The ranking objective

The ability to sort-order items in a list in an optimal way, often referred to as learning to rank (or LETOR), is sort of the forgotten middle child supervised machine learning. It’s not directly regression, but some LETOR solutions can involve regression. It’s not exactly binary classification, but several popular LETOR models are closely related to binary classification. Some LETOR models involve assigning probabilities to ranking permutations. And then the metrics for evaluating “well-ranked” like NDCG and ERR are much more involved than the standard precision, recall, or RMSE just don’t cut it.

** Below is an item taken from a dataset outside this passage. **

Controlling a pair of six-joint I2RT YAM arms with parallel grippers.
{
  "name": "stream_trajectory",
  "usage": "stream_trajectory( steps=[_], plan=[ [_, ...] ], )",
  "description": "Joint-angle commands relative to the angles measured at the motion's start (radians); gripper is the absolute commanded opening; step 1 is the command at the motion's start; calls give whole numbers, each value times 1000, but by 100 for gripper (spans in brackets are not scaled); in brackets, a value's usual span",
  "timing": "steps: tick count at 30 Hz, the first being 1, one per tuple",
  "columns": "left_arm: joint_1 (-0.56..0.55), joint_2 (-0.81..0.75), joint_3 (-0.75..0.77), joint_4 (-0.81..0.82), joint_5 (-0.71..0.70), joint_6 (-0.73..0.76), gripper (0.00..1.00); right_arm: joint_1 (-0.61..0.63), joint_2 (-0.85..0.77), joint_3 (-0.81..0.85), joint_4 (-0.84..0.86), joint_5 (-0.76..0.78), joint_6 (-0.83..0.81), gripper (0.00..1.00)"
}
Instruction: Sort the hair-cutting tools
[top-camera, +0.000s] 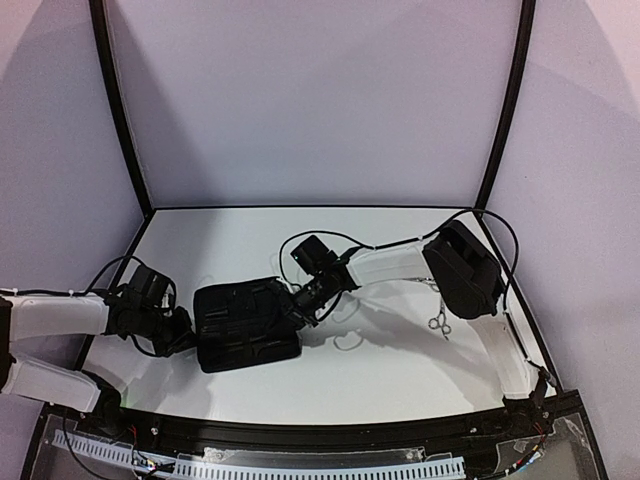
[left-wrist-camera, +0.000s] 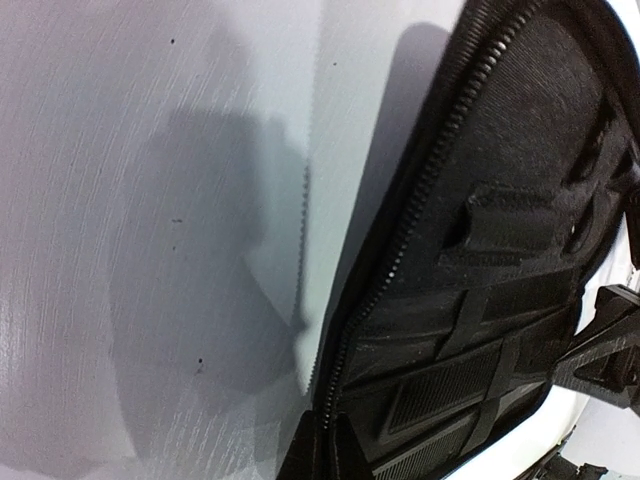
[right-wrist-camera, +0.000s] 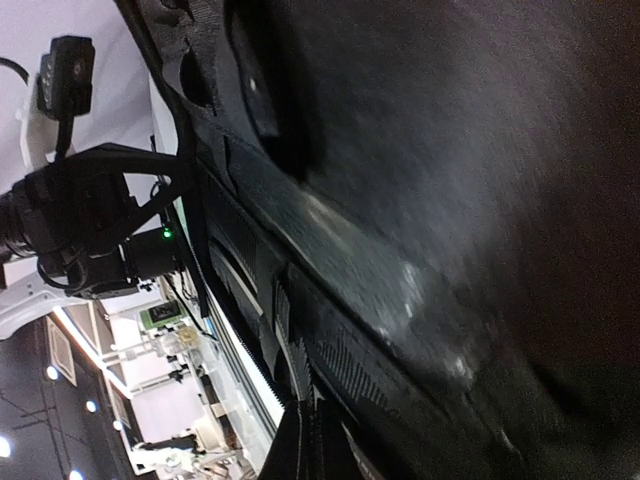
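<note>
The black zip case (top-camera: 245, 325) lies open in the middle of the table, its straps and mesh pockets facing up. My left gripper (top-camera: 185, 335) is shut on the case's left zipper edge (left-wrist-camera: 345, 330), and its fingertips (left-wrist-camera: 300, 450) pinch the rim. My right gripper (top-camera: 300, 305) reaches over the case's right side. It is shut on a slim black comb (right-wrist-camera: 300, 372), whose teeth stick out from between the fingers against the case's inner pockets (right-wrist-camera: 400, 300). A pair of small silver scissors (top-camera: 438, 323) lies on the table to the right, under the right arm.
White table (top-camera: 400, 370) enclosed by white walls with black corner posts (top-camera: 120, 110). The right arm's forearm (top-camera: 400, 262) and elbow (top-camera: 462, 268) span the right half of the table, trailing cables. A black rail (top-camera: 300, 435) runs along the near edge.
</note>
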Motion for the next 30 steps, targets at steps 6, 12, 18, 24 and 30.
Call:
stream_trajectory(
  steps=[6,12,18,24,30],
  plan=[
    [-13,5,14,135,34,22,1,48,58,52,-103,51,-80,0],
    [-22,-12,-1,156,43,-18,1,51,62,51,-42,54,-34,0],
    [-33,-61,-22,151,28,-45,1,68,69,71,-3,44,-17,0],
    [-36,-82,-27,139,15,-57,1,71,86,75,81,32,58,0],
    [-36,-96,-39,134,-8,-70,1,83,91,80,121,20,78,0]
  ],
)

When I first got involved with LETOR models, I found a lot of the literature to be kind of chaotic. Specifically, the foundational writings on LETOR by Burges[4] I found very difficult to follow just from a notational standpoint. I knew that LightGBM supported the lambdarank objective, but it took time to fully grasp the connection between papers about pairwise loss, lambdarank gradients, and LightGBM’s actual LambdaMART implementation in C++. So in this post I’ll try to cover the core principals of what the lambdarank objective is, and then I’ll dive into exactly what’s going on in the LambdarankNDCG optimization function used by LightGBM to estimate LamdbaMART models.

Eventually we’ll be getting into the LightGBM C++ source code available on GitHub here.

Why learning to rank is hard

The number one reason why LETOR is harder than the more traditional supervised learning tasks is that the data is hierarchical. In continuous regression or binary/multiclass/multilabel classification, we map one input vector to one output vector. Each input is typically assumed to be distributed $IID$. When we rank items within a list, our units of measure (items) are not independent of each other, but instead are differentially ranked relative to each other. It’s not even that the ranking models needs to output probabilities or estimates of some conditional mean $E[Y|X]$ - it only needs to output values that allow us to sort items within a list in an optimal order. A model that outputs the scores ${-\infty, 0, \infty}$ for three items (respectively) would provide the exact same ranking as a model that outputs scores ${-0.01, -0.005, -0.001}$ for each of those same products.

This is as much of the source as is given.